Le Conseil a par ailleurs réaffirmé dans ses conclusions le soutien de l'UE au processus démocratique au Liban et salué l'élection du président Michel Aoun ainsi que la formation d'un nouveau gouvernement dirigé par le Premier ministre Saad Hariri. Invitant le pays à organiser des élections législatives dans les meilleurs délais, en 2017, le Conseil a également réaffirmé combien il importe que le Liban s'en tienne à une politique de dissociation à l'égard de tous les conflits régionaux, et a salué les efforts extraordinaires consentis par ce pays pour accueillir plus de 1,1 million de réfugiés syriens.

Ce sont essentiellement les réactions aux déclarations fracassantes du futur président américain, Donald Trump, qui doit être investi dans ses nouvelles fonctions le 20 novembre prochain, qui ont été sous les feux de l’actualité. Le matin même du Conseil, le Times et le Bild publiaient en effet un entretien dans lequel le milliardaire qui a remporté l’élection américaine contre toute attente le 8 novembre dernier a jugé l’OTAN "obsolète", qualifié la politique d’Angela Merkel à l’égard des réfugiés d’erreur "catastrophique", ou encore estimé que le Royaume-Uni avait "eu bien raison" de quitter une Union européenne selon lui dominée par l'Allemagne. Il a aussi prédit que le Brexit serait un "succès" et que d'autres pays quitteraient l'UE, avant de se positionner pour un accord commercial rapide avec le Royaume-Uni, ce que Boris Johnson a accueilli comme une "très bonne nouvelle".

Donnant le ton et lançant un appel à l’unité, le ministre français des Affaires étrangères, Jean-Marc Ayrault, a déclaré lors de son arrivée au Conseil que "la meilleure réponse à l'interview du président américain, c'est l'unité des Européens", c'est de "faire bloc".

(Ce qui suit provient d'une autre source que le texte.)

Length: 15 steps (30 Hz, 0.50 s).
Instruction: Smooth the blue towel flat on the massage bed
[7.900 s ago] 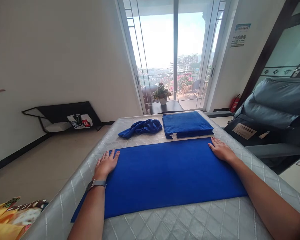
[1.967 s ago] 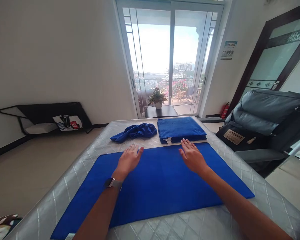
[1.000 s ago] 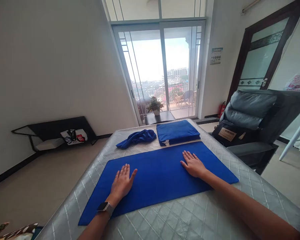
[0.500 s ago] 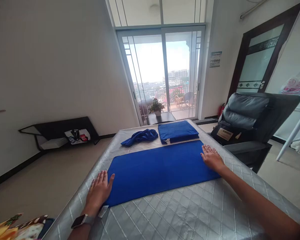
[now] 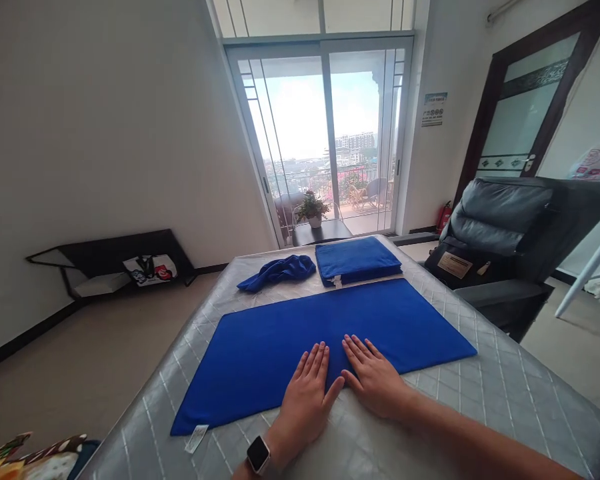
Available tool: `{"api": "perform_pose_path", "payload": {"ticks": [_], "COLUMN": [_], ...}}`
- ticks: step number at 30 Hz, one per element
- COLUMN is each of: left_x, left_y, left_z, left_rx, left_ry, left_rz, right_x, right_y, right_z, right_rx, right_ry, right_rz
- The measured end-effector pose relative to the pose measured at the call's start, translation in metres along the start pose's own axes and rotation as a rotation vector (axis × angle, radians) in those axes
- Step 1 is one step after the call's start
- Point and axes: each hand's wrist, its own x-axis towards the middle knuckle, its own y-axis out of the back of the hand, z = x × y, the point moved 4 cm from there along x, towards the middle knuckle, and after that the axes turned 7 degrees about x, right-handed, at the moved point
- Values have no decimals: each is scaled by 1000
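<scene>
A blue cloth (image 5: 280, 333), like a towel, lies flat and smooth across the mattress, its white label (image 5: 197, 439) sticking out at the near left corner. My left hand (image 5: 309, 390), with a watch on the wrist, rests palm down on the cloth's near edge at the middle. Close beside it, my right hand (image 5: 373, 377) also lies flat, fingers stretched over the same edge. The two thumbs almost meet. Beyond the cloth sit a folded blue stack of cloth (image 5: 357, 259) and, to its left, a crumpled blue cloth (image 5: 279, 272).
The silver quilted mattress (image 5: 445, 400) carries all the cloths. A dark recliner (image 5: 500, 220) with a black bag (image 5: 460, 267) stands to the right. A potted plant (image 5: 313, 208) is on a small table behind. A patterned fabric (image 5: 45, 460) shows at the lower left.
Both hands have moved inward from the cloth's left and right ends to the middle of its near edge. The cloth's ends are now uncovered. The view has shifted slightly.
</scene>
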Motion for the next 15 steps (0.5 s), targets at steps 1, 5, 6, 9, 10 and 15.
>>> {"api": "perform_pose_path", "payload": {"ticks": [1,5,6,9,10,15], "left_x": [-4,-14,-16,-30,-39,-119], "left_y": [-2,-5,-5,-2,-1,7], "left_z": [-6,-36,-43,-68,-80,-172], "left_rx": [4,12,12,7,7,115], "left_ry": [17,128,158,239,273,527], "left_rz": [-9,-85,-111,-192,-222,-322], "right_x": [-3,-12,-14,-25,-30,-76], "right_y": [3,11,13,20,22,39], "right_z": [6,32,40,67,79,169], "right_rx": [2,-10,-16,-34,-40,-65], "right_ry": [3,-8,-27,-99,-120,-255], "right_rz": [1,5,4,-8,-7,79]}}
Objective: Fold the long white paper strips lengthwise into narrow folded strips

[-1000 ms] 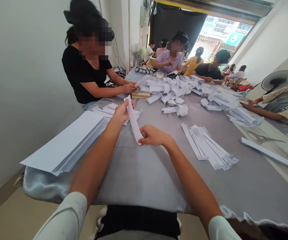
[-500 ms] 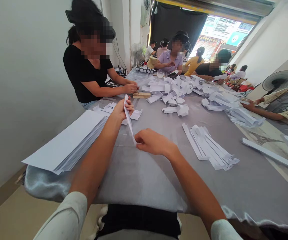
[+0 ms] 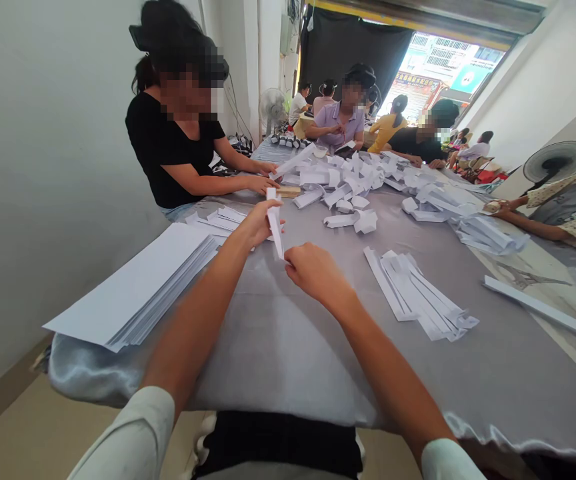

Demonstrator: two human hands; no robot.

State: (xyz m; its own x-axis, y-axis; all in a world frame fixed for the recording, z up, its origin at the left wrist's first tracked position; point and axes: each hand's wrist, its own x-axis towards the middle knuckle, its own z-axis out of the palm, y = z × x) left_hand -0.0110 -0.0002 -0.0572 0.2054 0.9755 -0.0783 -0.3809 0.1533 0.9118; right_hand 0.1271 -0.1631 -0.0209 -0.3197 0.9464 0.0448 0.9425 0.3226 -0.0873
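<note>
A narrow folded strip of white paper (image 3: pixel 275 230) is held above the table between my two hands. My left hand (image 3: pixel 259 223) is closed around its upper part, with some fingers hidden behind the paper. At the lower end, my right hand (image 3: pixel 313 268) pinches the strip between curled fingers and thumb. Left of my left forearm lies a thick stack of white sheets (image 3: pixel 133 280). Several loose folded papers (image 3: pixel 218 220) lie just behind that stack. To the right of my right hand is a fanned pile of folded strips (image 3: pixel 418 293).
The table (image 3: pixel 278 360) has a shiny grey cloth. A heap of folded white papers (image 3: pixel 353 177) spreads across its far middle. A wooden block (image 3: pixel 289 192) lies near a co-worker in black (image 3: pixel 178 147) at the left. Other people sit around; a fan (image 3: pixel 558 160) stands at right.
Both my hands have moved slightly right and away from me with the paper strip, which has turned to show its broader face. The co-worker at left now lifts a long white paper.
</note>
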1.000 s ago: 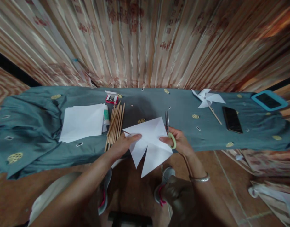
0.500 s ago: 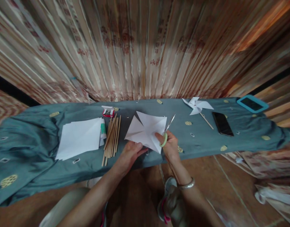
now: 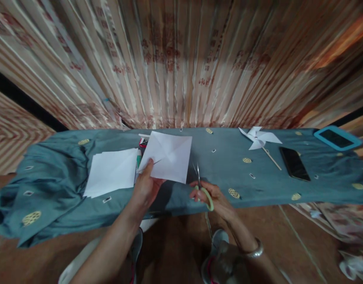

"Je pense que l'Union européenne va rester unie, je suis à 100 % convaincue de cela", a réagi pour sa part Federica Mogherini. La Haute représentante n’a pas manqué de rappeler que, tant que le Royaume-Uni serait membre de l’Union européenne, les traités ne prévoient pas la possibilité de  "négociations de manière bilatérale sur un quelconque accord commercial avec un tiers". "L'Union européenne va continuer à œuvrer pour le respect et l'application de cet accord extrêmement important, principalement pour notre sécurité", a-t-elle par ailleurs souligné au sujet de l’accord de 2015 sur le nucléaire iranien, que Donald Trump a remis en question à plusieurs reprises. Federica Mogherini a aussi mis en garde contre toute "action unilatérale" visant un éventuel transfert de l'ambassade américaine de Tel-Aviv à Jérusalem, tel que l’avait annoncé Donald Trump. "Je crois qu'il est très important pour nous tous de nous abstenir d'actions unitérales, en particulier celles qui ont des conséquences graves sur de larges secteurs de l'opinion publique dans une bonne partie du monde", a-t-elle averti à l’issue du Conseil.  "Je suis inquiète des réactions que pourraient avoir de larges parts de l'opinion publique, dans le monde arabe mais aussi en Afrique, en Asie et en partie en Europe, à une initiative qui n'est pas en accord avec le consensus international", a insisté la Haute représentante.

"Ce serait dommage que l'Amérique, en tant que plus grande démocratie au monde (...) agisse de façon destructrice", a pour sa part déclaré Jean Asselborn. "Nous avons maintenant la possibilité de montrer à M. Trump que l'Europe n'est pas seulement une communauté solidaire", mais qu'elle "prend les Affaires étrangères au sérieux et sait bien que si l'on détruit la politique étrangère, les conséquences en seront d'une très grande portée", a relevé le chef de la diplomatie luxembourgeoise.